Я лихорадочно принялась собирать дома вещи, которые принадлежали ему, не обращая вниманья на то, что в процессе этих взвинченных поисков ломаю или порчу свои.

Вот его просроченное удостоверение личности; авторучка с нарисованными на ней, ползущими в никуда, голопопыми младенцами Херинга; копия расписки о продаже горшков, выданная Мохаммеду Резе Пахлави; футболка с иероглифами, одна из тех, которыми по приезде в Америку подрабатывал еще не нюхнувший ни пороха, ни белого порошка юный Юсуф, и, наконец, резюме, в котором перечислялись выставлявшиеся в его галерее великие имена.

Он заполонил всю мою душу, не уступая места ничему постороннему – тем не менее, вещи, которые остались после него, все эти мелкие мелочи, авторучки, арт-каталоги, бутылки, футболки, фужеры, совершенно не соответствовали той громадной фигуре, которой он в моем представлении был.

Его сыновья отказались со мной говорить – и тогда я послала в госагентство запрос.

Как получить зареванные, заверенные печатью уверения в смерти?

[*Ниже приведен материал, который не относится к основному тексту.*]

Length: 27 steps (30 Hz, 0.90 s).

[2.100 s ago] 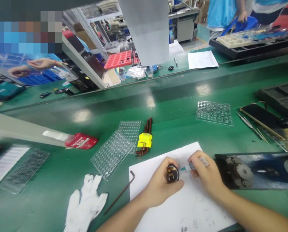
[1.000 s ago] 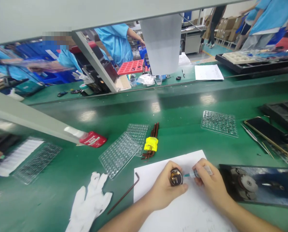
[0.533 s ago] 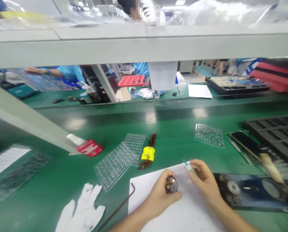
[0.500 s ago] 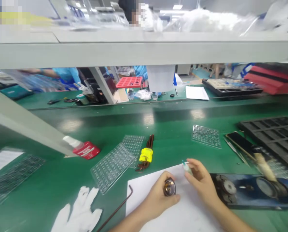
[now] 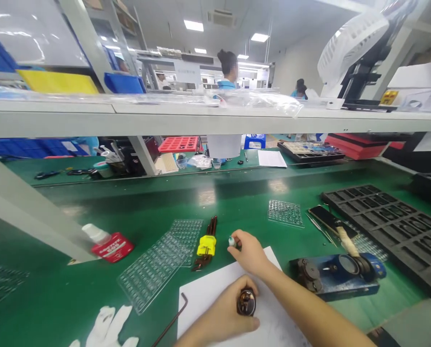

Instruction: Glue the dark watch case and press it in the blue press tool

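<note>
Left hand point(image 5: 226, 311), fingers curled partway, grips dark round part point(image 5: 246, 302) by its sides, over white paper point(image 5: 197, 296). Right hand point(image 5: 253, 254) pinches small pale tube point(image 5: 231, 242) between nearly closed fingertips, near hex keys point(image 5: 207, 246) on green bench point(image 5: 244, 202). Risks: tube slipping, held only at fingertips; hex keys nudged by reaching hand; shiny face smudged by bare thumb; part dropping if curl loosens.

from here i see a factory assembly workshop: a green-topped workbench point(image 5: 244, 193) with a hex key set point(image 5: 206, 245), threadlocker bottle point(image 5: 112, 246) and black compartment tray point(image 5: 392, 226), parts bins point(image 5: 58, 81) on the shelf point(image 5: 186, 120), ceiling lights point(image 5: 193, 25) above.
</note>
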Each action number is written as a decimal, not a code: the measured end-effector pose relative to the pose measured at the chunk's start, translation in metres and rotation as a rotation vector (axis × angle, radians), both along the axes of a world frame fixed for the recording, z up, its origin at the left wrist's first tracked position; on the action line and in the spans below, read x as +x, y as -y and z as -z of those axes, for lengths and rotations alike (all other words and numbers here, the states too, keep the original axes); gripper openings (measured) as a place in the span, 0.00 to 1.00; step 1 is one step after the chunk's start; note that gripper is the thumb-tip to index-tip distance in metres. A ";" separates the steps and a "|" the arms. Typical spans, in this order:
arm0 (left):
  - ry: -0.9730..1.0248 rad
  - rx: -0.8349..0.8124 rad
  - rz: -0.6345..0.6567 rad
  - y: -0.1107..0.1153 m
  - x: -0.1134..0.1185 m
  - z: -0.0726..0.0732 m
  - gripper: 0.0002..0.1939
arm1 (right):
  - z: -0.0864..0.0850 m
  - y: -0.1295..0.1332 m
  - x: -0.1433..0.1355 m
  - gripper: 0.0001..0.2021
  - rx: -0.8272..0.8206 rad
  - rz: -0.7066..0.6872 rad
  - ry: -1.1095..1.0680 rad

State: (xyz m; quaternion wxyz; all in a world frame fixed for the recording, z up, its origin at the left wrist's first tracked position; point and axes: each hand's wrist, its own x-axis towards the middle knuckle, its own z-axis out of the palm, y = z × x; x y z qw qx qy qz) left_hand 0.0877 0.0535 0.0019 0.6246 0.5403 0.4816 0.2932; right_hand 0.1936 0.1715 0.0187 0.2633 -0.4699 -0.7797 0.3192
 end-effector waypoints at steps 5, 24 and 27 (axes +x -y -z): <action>-0.037 0.008 -0.028 0.000 0.000 -0.002 0.24 | -0.033 0.008 0.034 0.39 0.043 -0.084 0.312; 0.002 -0.005 0.091 -0.022 -0.009 0.055 0.34 | -0.019 -0.219 0.137 0.26 -0.102 0.079 0.796; 0.000 -0.008 0.087 -0.023 -0.009 0.060 0.35 | -0.015 -0.222 0.137 0.25 -0.087 0.072 0.788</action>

Как можно верить последнему дыханию человека, когда-то занимавшемуся подделкой картин?

Ускользнув от кредиторов, он ускользнул и от меня.

Я хотела узнать, где он похоронен, обнять колени кладбищенского гранитного камня, найти хоть что-то, что можно было бы ему приписать, чтобы сказать останкам – «прощай».

Заполнила необходимую форму и расписалась, вложила вопль души на государственном бланке в конверт, а затем бросила послание в узкую почтовую щель. Сердце стучало.

У меня не было ни спичек, ни сигарет. Вокруг мчались машины, спешили собаки, люди на улицах доедали корндоги. Медленно толкая коляску перед собой, я высматривала на улице подходящую жертву. Наконец долгожданная сигарета (я не курила уже несколько лет) оказалась во рту.

Ногой я опустила железный рычаг, застолбивший коляску на месте. Оперлась о ручку коляски рукой. Медленно втягивала в себя пламенный воздух.

Все вокруг вдруг замолчало.

Молчание мира, равное длине выкуриваемой сигареты.

Я стояла с дрожащей сигаретой в руке посреди улицы, и люди натыкались сначала на коляску, перегородившую полдороги, а потом на мой взгляд, скрытый очками от солнца – наверное, я выбивалась из общего ряда, но мне было сейчас все равно.

На другой стороне улицы размещалась автозаправка. Сейчас там не видно было ни одного человека. Машины замерли, ожидая поступления жидкой пищи в железный желудок (бензин). Напротив меня четыре машины застыли на месте со шлангом в боку.